• **AVAILABLE DATA**
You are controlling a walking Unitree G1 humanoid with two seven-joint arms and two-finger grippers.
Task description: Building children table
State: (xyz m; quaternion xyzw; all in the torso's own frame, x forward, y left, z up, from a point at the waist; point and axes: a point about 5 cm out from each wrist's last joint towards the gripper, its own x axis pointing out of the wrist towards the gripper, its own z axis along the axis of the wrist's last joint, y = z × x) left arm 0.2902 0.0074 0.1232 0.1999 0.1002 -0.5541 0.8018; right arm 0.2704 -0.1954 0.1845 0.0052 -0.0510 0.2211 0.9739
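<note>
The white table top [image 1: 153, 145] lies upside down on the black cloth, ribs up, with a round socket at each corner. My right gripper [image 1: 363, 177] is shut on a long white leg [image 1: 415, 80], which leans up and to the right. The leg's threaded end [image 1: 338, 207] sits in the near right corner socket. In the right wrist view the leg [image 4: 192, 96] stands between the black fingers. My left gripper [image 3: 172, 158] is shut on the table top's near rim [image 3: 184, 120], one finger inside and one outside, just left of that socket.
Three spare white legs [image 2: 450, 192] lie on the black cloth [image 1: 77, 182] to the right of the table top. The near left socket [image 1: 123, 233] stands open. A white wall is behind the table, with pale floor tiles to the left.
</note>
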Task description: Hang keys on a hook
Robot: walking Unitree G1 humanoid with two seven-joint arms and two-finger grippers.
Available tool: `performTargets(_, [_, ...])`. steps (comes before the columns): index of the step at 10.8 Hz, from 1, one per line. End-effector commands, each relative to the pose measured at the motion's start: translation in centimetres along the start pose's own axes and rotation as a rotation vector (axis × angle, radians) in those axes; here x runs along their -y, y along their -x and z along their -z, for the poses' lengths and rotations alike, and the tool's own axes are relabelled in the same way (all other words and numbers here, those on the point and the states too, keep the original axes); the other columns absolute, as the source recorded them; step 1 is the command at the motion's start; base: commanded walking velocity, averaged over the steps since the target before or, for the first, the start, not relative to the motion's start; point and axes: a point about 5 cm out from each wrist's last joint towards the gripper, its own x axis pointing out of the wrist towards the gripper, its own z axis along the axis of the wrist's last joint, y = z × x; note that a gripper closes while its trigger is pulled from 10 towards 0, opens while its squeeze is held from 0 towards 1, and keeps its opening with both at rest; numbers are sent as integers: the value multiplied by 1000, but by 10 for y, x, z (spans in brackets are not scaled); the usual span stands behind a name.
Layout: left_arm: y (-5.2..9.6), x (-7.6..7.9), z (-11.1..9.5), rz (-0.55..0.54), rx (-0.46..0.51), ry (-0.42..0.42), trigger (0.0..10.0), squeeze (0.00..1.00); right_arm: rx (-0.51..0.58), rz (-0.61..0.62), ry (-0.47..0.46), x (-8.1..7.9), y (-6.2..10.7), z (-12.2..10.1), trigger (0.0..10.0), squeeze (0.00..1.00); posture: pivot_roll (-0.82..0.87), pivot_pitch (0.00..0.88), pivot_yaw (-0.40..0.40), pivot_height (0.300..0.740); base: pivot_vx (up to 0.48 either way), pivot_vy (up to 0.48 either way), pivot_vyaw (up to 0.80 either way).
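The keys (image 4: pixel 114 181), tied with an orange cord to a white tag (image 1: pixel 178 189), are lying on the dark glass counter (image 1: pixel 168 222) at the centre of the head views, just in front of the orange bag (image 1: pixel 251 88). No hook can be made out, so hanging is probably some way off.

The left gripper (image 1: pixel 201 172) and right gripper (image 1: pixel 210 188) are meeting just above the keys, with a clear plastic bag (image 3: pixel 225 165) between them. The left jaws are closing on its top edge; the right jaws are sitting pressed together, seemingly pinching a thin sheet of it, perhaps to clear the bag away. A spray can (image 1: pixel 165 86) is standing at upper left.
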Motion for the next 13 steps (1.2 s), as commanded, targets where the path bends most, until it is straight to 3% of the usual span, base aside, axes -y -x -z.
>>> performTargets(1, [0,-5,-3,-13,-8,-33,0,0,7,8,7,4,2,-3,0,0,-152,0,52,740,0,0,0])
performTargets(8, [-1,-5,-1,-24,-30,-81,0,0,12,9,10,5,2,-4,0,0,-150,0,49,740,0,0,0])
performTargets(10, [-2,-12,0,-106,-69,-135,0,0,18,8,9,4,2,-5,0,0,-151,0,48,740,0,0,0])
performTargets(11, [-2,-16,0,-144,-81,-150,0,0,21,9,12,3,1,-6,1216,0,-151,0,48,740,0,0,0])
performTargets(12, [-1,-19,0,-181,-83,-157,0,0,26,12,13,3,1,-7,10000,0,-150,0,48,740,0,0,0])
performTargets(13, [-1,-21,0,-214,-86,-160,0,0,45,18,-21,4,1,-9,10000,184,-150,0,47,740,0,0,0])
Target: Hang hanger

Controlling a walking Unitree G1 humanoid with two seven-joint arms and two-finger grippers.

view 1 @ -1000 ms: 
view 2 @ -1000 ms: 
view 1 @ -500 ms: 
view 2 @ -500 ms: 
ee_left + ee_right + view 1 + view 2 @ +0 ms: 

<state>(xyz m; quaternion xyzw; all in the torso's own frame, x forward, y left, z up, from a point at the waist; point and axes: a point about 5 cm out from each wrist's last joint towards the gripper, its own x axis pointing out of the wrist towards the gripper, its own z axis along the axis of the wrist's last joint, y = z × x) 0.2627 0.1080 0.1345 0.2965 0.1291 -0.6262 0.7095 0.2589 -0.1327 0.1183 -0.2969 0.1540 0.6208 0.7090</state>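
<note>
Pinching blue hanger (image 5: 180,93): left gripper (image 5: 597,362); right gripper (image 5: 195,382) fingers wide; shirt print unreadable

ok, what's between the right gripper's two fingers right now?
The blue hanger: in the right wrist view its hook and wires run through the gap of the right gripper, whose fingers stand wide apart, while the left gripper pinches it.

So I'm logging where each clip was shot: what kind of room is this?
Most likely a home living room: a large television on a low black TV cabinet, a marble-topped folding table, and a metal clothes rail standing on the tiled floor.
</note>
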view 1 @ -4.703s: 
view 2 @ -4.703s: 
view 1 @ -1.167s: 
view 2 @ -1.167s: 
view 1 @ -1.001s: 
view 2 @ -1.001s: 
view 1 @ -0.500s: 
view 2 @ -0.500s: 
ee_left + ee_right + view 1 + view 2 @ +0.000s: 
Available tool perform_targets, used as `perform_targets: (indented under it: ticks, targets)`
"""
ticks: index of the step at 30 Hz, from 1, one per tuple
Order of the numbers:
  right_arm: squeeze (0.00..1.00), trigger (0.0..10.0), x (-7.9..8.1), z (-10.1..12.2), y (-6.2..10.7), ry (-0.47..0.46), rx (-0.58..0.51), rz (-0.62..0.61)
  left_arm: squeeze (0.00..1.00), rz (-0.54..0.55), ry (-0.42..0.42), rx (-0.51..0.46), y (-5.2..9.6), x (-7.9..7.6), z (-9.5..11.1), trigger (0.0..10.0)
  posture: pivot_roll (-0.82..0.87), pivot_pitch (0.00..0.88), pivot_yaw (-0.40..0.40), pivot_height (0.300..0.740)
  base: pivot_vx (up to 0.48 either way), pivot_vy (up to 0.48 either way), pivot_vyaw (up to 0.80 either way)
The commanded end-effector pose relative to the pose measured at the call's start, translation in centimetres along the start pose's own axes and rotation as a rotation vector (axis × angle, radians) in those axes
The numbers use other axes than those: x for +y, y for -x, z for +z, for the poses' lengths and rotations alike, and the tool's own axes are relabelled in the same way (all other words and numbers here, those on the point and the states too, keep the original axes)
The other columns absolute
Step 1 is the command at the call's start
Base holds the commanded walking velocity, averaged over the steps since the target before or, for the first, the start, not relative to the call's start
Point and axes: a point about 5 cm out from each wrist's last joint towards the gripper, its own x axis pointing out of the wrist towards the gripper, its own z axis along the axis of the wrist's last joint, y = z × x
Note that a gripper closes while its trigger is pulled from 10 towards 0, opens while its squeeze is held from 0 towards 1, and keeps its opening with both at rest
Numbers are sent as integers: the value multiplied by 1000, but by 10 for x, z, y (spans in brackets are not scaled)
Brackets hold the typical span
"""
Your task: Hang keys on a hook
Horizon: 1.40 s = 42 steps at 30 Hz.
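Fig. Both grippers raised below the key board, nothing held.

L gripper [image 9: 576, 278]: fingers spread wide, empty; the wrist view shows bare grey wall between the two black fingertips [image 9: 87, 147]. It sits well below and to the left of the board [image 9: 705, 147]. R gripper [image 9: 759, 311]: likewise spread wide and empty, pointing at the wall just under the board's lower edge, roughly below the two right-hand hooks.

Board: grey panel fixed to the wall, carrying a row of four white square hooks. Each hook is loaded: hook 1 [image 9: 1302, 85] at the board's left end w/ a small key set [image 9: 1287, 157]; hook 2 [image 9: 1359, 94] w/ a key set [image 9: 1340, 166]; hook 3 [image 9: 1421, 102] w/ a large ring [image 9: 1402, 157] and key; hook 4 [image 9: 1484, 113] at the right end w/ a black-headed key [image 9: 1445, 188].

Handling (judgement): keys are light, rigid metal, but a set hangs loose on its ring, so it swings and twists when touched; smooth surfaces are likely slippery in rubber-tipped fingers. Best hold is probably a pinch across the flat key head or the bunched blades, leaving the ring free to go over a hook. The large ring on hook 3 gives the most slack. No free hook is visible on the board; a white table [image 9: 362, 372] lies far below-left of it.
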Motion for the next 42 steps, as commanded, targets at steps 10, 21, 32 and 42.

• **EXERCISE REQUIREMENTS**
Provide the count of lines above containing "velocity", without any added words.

• **OUTPUT OF THE EXERCISE**
2